One possible confusion in object-oriented languages is that "what type is this" has two answers depending on context. When you create a new object, the type is the exact type. When you access an existing object via a reference or pointer, the type is a set of possible types - the base class and all subclasses the might exist. More precisely, the type of the pointer/reference defines the interface you can use to access the object. That interface must be known without reference to the derived classes (which may not exist when the base class is compiled) so it must be declared in the base class - the virtual methods.

If you want to call something that's only known in the derived class, there are two options. One is to not forget the derived class in the first place. For example...

CType1 *temp = new CType1();
obj = temp;

temp->myfunc();

The other is to determine which derived class you're using at run-time, and use a cast to convert the pointer. The (relatively) safe way to do this is with dynamic_cast.

CType1 *temp = dynamic_cast<CType1> (obj);

if (temp)  {  temp->myfunc ();  }

I haven't covered how you identify the type at run-time. There's "Run-Time Type Identification" (RTTI) built into C++ to do this, but I've very rarely used it. In the rare cases where dynamic_cast is the right thing, I've always known the type for some other reason - either the objects were in a closed set of classes that could be identified via functionality in some interface anyway, or there was only one possibility that could occur in the code that needed the dynamic_cast.

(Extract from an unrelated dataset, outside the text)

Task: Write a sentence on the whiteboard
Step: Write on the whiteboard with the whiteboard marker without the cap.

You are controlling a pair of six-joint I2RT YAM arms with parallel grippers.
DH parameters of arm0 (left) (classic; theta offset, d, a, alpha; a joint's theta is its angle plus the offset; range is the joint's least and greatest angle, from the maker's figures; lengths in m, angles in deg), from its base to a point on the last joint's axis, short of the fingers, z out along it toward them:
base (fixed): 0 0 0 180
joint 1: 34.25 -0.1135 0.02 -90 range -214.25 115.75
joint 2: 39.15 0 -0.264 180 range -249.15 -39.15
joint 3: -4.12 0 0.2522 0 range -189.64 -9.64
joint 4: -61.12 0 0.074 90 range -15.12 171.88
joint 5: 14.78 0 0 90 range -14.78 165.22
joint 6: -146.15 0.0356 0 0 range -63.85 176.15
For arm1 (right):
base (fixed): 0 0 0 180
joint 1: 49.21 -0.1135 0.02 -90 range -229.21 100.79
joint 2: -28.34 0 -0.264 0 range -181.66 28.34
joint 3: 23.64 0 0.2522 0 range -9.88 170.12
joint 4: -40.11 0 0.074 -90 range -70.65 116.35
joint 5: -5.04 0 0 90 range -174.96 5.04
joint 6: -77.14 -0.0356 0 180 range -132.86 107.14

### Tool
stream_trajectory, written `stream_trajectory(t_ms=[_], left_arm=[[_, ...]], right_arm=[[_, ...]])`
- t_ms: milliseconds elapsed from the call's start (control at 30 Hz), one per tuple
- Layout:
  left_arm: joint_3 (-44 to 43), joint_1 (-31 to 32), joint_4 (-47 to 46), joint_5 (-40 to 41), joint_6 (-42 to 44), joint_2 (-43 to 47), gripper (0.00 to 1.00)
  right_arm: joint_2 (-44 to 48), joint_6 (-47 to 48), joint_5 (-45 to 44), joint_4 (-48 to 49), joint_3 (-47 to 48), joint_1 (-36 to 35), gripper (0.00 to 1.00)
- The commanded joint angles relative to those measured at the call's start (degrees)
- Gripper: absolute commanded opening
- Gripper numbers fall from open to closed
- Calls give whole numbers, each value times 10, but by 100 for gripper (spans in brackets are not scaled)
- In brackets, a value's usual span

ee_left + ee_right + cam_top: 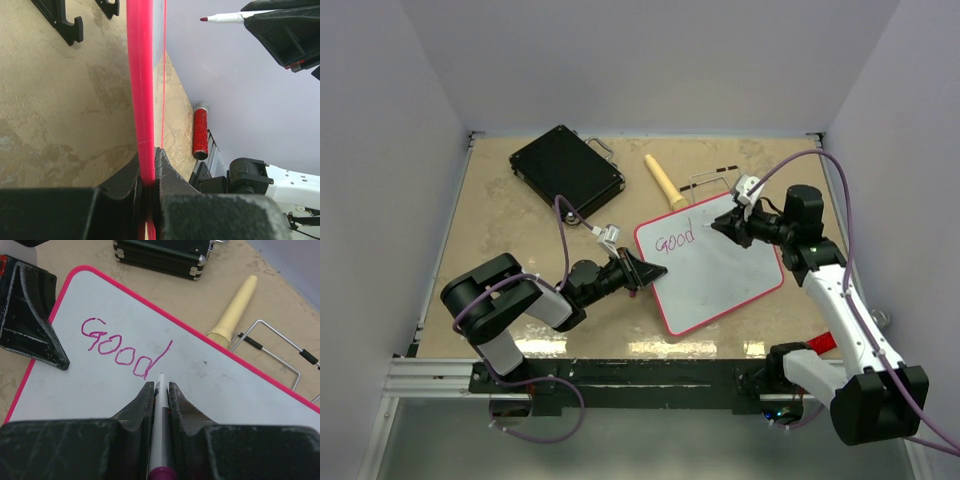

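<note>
Whiteboard [720,280]: glossy white face, thin red-pink rim.
Sentence [675,240] on it: 1 word, "Good", in pink-purple strokes.
Marker [160,405]: white barrel, purple rear end, dark red tip.
Left claw [653,270] and right claw [722,226]: matte black, edges scuffed grey.
Worktop [500,225]: beige, mottled like marble.
Behind the whiteboard:
- Hard case [567,170], black with silver latches.
- Handle [664,182], pale cream.
- Wire stand [715,180], silver with black sleeves.

Right of the whiteboard: cylinder [201,131], glittery red with a silver cap.
Cables [847,220]: lilac.
</note>
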Motion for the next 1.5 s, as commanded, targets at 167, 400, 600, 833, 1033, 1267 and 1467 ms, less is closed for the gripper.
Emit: stream_trajectory(t_ms=[167,400,600,833,1033,1267,1467], left_arm=[[-1,4,-98,-25,56,20,0],[-3,4,-96,-25,58,22,0],[-2,4,-92,-24,59,27,0],[-8,4,-93,-26,59,21,0],[-7,4,-92,-26,60,22,0],[-7,4,-92,-26,60,22,0],[-7,5,-91,-27,61,22,0]], right_arm=[[4,-24,-28,49,-19,4,0],[-54,-9,-38,-4,35,4,0],[-65,-19,-46,13,33,2,0],[-78,-20,-43,18,31,-4,0],[-80,-28,-79,24,30,-6,0],[-66,-46,-141,40,26,-7,0],[-68,-44,-133,38,27,-6,0]])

The key words here are "closed set of classes" - if someone else inherits from your classes, you can have unexpected problems when objects of a type you don't know about and therefore cannot identify are accessed by your code. That isn't really a problem with OOP, it's a designed-in feature - you're supposed to be able to extend existing classes in OOP without notifying whoever wrote the base classes, that's what inheritance is for. Though in languages where you can mark a class final, that's probably a good idea if you don't want to allow it in this case (and IIRC C++11 provides a way to do that, I just don't know how to spell it).

2 Comments

that means i dont want to declare these functions in base class as there are many more such functions.
@singh - maybe you need a design pattern that replaces functions with classes, such as the command pattern or the strategy pattern?